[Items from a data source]
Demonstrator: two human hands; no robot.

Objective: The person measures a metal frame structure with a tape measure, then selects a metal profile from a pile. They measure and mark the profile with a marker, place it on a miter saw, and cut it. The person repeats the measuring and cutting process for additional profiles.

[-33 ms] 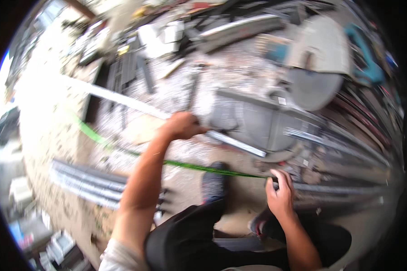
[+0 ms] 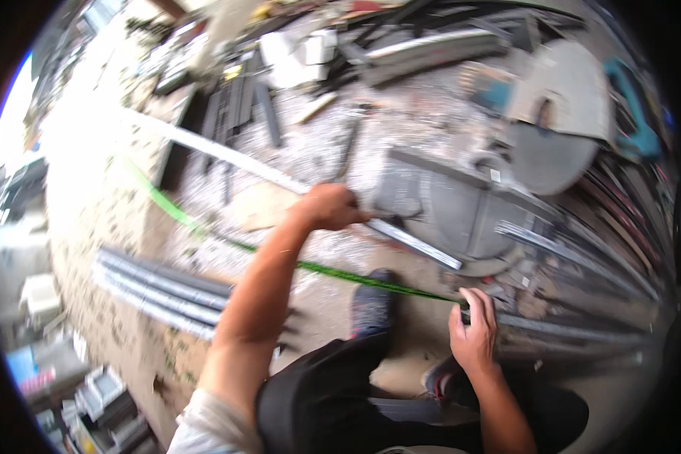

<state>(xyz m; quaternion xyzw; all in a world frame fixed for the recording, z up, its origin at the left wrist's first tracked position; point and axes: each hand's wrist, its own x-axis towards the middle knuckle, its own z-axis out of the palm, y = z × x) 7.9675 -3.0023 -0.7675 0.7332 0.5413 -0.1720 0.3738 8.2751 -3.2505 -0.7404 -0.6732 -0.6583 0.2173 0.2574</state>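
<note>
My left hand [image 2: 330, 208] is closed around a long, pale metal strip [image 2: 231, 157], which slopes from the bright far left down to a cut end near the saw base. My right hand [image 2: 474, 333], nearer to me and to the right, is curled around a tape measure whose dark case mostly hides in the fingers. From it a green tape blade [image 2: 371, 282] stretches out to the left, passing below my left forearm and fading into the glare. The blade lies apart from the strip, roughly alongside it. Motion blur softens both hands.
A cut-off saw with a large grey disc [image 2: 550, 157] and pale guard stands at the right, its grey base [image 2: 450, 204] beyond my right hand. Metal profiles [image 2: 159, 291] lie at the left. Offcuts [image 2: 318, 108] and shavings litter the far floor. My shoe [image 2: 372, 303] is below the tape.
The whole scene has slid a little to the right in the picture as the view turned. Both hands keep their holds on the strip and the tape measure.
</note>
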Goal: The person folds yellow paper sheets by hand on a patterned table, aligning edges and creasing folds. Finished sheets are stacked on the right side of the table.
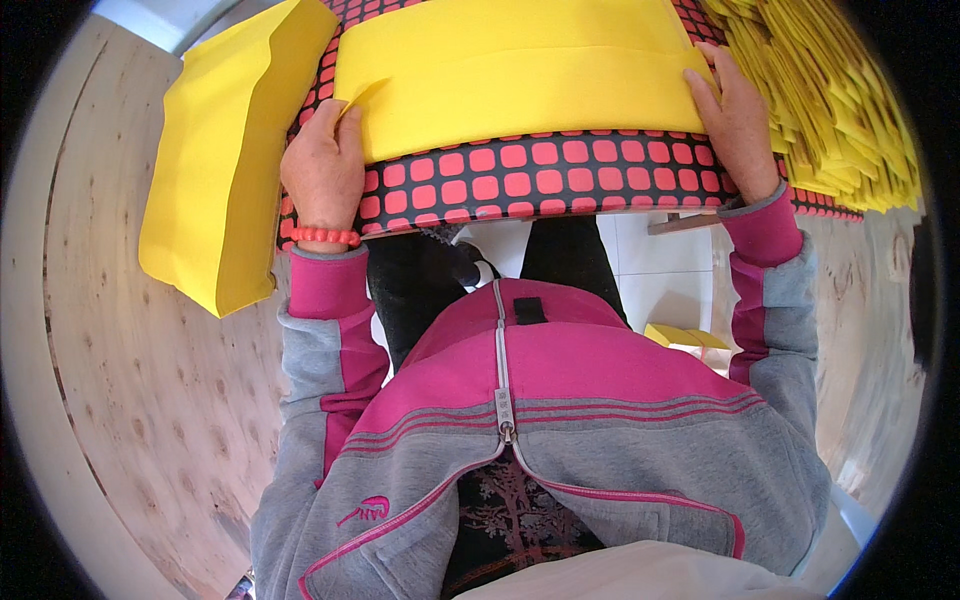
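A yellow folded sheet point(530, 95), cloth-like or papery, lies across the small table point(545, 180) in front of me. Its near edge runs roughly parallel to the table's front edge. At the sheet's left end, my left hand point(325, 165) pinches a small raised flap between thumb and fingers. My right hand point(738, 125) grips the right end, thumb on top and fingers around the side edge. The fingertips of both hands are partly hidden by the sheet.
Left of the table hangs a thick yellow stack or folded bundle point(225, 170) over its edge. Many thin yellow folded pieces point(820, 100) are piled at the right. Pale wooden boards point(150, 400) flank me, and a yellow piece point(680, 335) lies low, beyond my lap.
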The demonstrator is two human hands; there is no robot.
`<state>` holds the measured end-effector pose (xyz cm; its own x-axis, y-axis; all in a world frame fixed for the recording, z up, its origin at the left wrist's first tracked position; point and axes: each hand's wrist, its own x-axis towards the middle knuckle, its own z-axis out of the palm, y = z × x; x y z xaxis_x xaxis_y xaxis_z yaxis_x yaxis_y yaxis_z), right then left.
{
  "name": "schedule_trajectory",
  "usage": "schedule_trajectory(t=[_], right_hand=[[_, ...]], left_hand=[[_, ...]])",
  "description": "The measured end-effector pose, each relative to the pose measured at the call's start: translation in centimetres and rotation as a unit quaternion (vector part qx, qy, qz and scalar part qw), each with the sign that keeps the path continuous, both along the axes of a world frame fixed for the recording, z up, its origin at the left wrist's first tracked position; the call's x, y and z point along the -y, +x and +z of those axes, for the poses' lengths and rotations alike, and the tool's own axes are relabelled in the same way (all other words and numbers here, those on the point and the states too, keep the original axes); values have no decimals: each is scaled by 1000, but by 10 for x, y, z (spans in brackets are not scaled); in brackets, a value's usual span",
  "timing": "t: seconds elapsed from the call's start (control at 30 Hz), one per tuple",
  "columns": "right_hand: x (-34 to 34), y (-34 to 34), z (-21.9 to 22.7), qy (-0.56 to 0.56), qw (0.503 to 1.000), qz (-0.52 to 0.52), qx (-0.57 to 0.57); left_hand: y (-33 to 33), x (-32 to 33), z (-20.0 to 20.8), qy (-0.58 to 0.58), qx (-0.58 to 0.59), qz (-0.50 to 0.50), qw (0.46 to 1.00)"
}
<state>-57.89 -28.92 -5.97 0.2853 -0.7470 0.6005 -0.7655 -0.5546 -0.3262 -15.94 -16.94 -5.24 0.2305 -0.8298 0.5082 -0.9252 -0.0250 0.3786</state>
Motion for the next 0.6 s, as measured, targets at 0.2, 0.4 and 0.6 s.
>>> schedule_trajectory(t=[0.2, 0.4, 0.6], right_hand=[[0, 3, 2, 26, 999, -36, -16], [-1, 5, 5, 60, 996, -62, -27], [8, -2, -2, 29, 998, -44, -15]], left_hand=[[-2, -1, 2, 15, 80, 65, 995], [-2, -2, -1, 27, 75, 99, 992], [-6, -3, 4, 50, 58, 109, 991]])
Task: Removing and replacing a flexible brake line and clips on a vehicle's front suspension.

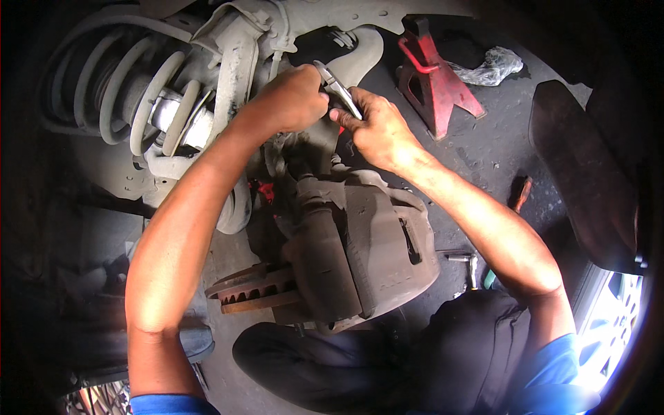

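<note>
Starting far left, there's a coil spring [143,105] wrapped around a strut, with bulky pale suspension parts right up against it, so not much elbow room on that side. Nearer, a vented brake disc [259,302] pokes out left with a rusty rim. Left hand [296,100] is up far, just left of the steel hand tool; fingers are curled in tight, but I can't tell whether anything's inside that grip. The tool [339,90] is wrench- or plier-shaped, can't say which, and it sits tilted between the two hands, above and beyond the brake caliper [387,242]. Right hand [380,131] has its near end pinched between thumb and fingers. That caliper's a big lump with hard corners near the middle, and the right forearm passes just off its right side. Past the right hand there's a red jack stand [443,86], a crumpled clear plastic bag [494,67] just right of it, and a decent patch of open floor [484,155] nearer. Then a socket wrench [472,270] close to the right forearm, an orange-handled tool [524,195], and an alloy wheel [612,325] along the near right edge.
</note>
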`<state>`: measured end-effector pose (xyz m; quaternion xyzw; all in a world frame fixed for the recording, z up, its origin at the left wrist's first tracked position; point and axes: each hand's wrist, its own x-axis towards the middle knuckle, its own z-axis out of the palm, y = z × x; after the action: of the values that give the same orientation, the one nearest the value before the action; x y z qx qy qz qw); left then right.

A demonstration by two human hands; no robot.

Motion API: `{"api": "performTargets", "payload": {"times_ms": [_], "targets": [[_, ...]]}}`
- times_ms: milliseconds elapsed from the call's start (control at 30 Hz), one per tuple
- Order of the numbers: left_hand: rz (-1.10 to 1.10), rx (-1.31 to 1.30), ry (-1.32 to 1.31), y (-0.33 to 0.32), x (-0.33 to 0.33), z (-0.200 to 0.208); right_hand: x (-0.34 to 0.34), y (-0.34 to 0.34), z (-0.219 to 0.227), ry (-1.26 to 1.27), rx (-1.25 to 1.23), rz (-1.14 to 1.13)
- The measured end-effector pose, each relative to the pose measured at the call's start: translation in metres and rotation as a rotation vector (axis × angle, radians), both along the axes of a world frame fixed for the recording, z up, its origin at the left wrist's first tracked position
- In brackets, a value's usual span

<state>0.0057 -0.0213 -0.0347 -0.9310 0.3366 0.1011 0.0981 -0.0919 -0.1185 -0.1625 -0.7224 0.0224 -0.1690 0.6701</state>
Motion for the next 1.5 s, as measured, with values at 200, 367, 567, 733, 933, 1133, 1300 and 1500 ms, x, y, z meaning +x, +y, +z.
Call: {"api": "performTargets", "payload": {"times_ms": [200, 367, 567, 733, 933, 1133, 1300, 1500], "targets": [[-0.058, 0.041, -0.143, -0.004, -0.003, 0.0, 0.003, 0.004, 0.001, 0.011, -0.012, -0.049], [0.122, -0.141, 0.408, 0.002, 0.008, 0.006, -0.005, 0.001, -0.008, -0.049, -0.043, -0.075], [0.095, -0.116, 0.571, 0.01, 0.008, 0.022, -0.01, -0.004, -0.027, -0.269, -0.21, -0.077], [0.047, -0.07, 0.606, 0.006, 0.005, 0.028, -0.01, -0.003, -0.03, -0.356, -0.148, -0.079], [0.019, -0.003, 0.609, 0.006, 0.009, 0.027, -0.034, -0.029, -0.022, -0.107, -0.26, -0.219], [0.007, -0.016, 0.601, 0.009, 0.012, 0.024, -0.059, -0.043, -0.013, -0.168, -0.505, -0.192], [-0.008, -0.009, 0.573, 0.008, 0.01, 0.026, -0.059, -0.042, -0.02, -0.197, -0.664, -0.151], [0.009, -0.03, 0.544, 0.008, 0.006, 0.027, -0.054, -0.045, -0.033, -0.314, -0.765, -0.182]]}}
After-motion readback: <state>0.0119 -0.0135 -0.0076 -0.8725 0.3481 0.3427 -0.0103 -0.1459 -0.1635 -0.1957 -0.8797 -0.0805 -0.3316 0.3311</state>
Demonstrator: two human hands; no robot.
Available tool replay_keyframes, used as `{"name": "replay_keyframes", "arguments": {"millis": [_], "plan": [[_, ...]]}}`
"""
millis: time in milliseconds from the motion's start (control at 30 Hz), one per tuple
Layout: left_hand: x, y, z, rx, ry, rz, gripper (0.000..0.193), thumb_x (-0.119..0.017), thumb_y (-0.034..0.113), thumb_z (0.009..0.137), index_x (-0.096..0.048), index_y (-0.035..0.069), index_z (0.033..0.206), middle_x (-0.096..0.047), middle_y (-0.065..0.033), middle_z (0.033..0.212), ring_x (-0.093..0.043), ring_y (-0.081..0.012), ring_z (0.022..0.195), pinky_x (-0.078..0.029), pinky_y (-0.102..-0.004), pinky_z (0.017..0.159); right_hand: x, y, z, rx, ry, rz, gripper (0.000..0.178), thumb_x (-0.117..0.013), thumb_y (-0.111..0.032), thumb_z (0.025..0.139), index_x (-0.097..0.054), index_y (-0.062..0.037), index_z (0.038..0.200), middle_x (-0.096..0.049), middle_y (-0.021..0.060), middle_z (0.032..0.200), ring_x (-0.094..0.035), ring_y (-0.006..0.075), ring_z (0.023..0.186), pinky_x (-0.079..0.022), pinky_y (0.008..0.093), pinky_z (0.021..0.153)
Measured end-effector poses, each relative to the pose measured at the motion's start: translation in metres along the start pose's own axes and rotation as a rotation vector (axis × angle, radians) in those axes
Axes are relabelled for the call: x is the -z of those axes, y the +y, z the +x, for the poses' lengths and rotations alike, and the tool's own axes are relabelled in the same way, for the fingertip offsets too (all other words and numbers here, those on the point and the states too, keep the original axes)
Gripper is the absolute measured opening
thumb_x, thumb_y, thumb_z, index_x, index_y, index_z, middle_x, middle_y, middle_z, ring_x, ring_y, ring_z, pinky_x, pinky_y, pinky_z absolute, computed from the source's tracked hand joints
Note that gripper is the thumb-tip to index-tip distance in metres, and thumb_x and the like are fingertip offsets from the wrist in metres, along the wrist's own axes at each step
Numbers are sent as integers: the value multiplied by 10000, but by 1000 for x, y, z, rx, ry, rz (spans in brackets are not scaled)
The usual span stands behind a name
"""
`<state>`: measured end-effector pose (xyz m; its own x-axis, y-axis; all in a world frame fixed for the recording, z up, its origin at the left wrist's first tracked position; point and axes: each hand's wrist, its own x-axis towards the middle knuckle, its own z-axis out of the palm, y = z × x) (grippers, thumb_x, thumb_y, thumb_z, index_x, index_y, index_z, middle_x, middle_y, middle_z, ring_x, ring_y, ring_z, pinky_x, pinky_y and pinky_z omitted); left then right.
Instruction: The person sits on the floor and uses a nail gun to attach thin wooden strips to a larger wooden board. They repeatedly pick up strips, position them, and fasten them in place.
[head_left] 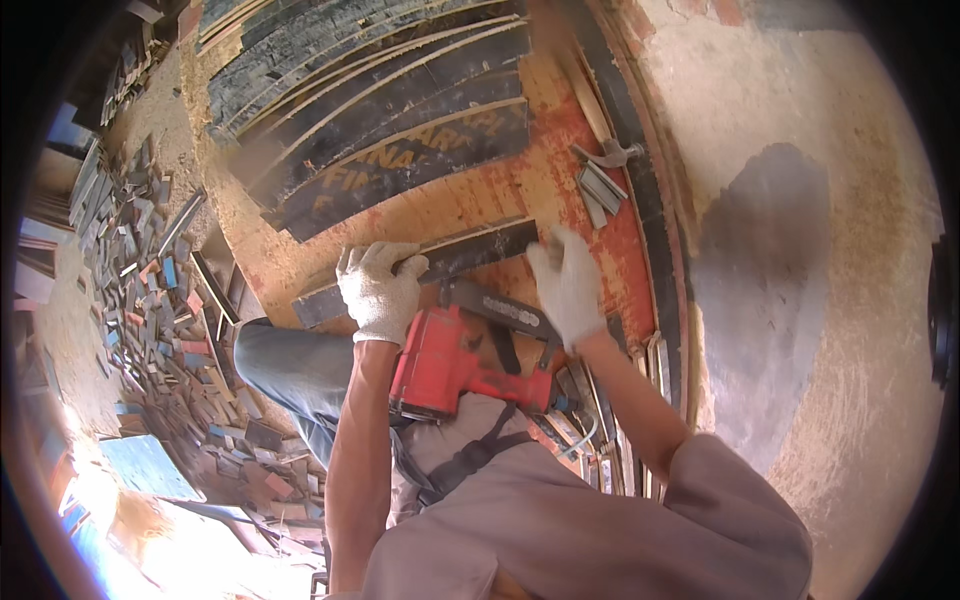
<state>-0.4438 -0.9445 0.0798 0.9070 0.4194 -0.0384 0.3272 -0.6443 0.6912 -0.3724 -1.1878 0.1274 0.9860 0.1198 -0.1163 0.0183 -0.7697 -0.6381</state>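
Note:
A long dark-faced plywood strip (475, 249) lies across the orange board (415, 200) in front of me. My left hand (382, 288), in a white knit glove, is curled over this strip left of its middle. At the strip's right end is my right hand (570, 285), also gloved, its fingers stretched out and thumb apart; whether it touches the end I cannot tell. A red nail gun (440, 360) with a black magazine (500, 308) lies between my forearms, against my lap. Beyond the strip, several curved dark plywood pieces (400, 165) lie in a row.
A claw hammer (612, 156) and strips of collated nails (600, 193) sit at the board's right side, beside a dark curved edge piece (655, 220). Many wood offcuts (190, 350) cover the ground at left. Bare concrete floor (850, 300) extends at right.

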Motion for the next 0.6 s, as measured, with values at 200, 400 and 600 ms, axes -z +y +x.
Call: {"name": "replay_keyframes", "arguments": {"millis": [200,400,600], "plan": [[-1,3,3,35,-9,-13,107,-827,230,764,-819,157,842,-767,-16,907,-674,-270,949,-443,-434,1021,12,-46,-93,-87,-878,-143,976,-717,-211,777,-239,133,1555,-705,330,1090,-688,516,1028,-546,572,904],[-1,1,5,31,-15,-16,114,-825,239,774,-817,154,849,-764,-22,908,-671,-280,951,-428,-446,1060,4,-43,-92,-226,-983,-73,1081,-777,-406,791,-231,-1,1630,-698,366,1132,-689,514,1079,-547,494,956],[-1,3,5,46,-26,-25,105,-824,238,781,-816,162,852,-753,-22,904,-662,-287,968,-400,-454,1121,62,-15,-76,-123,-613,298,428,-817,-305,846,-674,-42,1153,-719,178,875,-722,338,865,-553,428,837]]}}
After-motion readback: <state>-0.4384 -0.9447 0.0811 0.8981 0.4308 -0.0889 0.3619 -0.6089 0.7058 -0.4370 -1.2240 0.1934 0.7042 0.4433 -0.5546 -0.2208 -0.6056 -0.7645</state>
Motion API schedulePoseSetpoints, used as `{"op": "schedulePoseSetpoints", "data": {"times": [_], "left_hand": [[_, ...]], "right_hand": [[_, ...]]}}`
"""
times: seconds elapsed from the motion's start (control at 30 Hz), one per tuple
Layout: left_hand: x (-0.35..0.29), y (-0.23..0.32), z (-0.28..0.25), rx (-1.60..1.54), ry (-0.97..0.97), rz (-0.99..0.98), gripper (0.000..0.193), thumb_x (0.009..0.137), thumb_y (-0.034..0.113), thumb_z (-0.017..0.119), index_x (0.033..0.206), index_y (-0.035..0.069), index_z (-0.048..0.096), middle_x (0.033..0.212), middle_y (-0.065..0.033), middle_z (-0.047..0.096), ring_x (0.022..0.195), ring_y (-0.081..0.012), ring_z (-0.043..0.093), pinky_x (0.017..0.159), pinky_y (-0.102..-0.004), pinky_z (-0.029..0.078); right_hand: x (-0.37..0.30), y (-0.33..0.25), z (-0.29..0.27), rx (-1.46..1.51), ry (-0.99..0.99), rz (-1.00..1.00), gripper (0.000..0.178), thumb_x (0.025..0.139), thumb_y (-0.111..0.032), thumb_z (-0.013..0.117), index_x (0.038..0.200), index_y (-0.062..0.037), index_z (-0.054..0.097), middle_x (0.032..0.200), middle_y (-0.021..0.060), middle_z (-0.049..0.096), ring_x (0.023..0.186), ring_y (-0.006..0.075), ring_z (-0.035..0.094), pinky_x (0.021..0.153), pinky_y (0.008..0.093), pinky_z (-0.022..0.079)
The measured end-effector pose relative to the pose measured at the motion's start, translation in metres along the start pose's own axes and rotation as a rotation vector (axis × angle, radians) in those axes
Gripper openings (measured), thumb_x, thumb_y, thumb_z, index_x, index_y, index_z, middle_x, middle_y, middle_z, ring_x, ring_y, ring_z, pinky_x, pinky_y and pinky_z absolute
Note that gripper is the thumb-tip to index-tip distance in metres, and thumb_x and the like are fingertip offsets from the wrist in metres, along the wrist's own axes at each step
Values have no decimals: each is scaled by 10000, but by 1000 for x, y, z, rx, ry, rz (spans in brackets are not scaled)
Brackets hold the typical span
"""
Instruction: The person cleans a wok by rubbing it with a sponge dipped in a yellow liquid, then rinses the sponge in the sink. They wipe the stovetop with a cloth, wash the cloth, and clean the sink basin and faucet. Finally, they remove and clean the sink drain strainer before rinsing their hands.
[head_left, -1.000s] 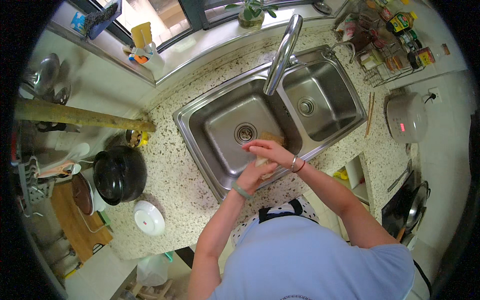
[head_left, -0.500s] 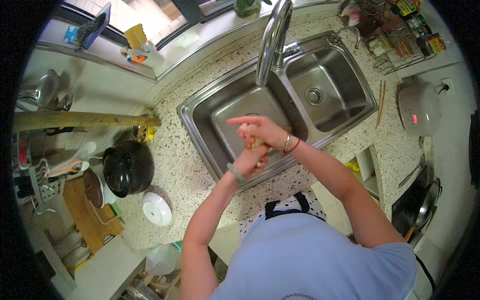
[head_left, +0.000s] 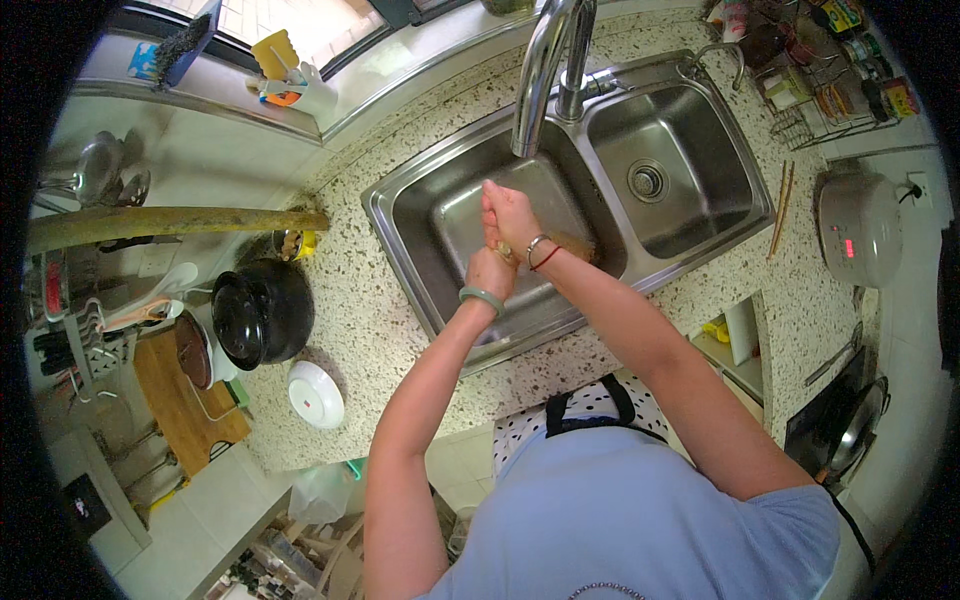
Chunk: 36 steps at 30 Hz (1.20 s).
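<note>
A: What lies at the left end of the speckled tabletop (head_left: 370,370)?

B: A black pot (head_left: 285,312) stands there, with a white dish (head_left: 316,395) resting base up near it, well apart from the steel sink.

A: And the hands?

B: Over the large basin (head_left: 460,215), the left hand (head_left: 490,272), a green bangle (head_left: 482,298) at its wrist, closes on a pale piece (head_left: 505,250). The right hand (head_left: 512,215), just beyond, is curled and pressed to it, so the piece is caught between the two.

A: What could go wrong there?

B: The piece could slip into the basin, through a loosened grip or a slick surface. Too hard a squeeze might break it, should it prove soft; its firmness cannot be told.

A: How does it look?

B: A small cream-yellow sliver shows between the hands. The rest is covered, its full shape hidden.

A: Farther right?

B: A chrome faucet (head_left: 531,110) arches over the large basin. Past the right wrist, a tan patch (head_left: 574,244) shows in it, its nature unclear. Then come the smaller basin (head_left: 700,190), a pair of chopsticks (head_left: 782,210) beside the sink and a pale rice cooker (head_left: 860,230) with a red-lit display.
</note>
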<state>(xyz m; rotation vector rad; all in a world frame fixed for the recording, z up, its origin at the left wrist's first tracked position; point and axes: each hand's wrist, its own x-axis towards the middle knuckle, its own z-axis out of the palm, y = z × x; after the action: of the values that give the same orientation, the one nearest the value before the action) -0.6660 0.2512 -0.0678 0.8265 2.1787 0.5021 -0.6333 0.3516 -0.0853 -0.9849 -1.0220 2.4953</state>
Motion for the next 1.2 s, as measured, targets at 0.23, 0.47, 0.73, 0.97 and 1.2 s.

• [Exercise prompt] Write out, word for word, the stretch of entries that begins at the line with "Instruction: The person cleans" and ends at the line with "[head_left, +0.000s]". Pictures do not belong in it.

• [Output for this task]
Instruction: The person cleans a wok by rubbing it with a sponge dipped in a yellow liquid, then rinses the sponge in the sink. They wipe the stovetop with a cloth, wash the cloth, and clean the sink basin and faucet. Finally, they remove and clean the sink drain strainer before rinsing their hands.
[head_left, -1.000s] 
[head_left, -0.500s] 
[head_left, +0.000s] 

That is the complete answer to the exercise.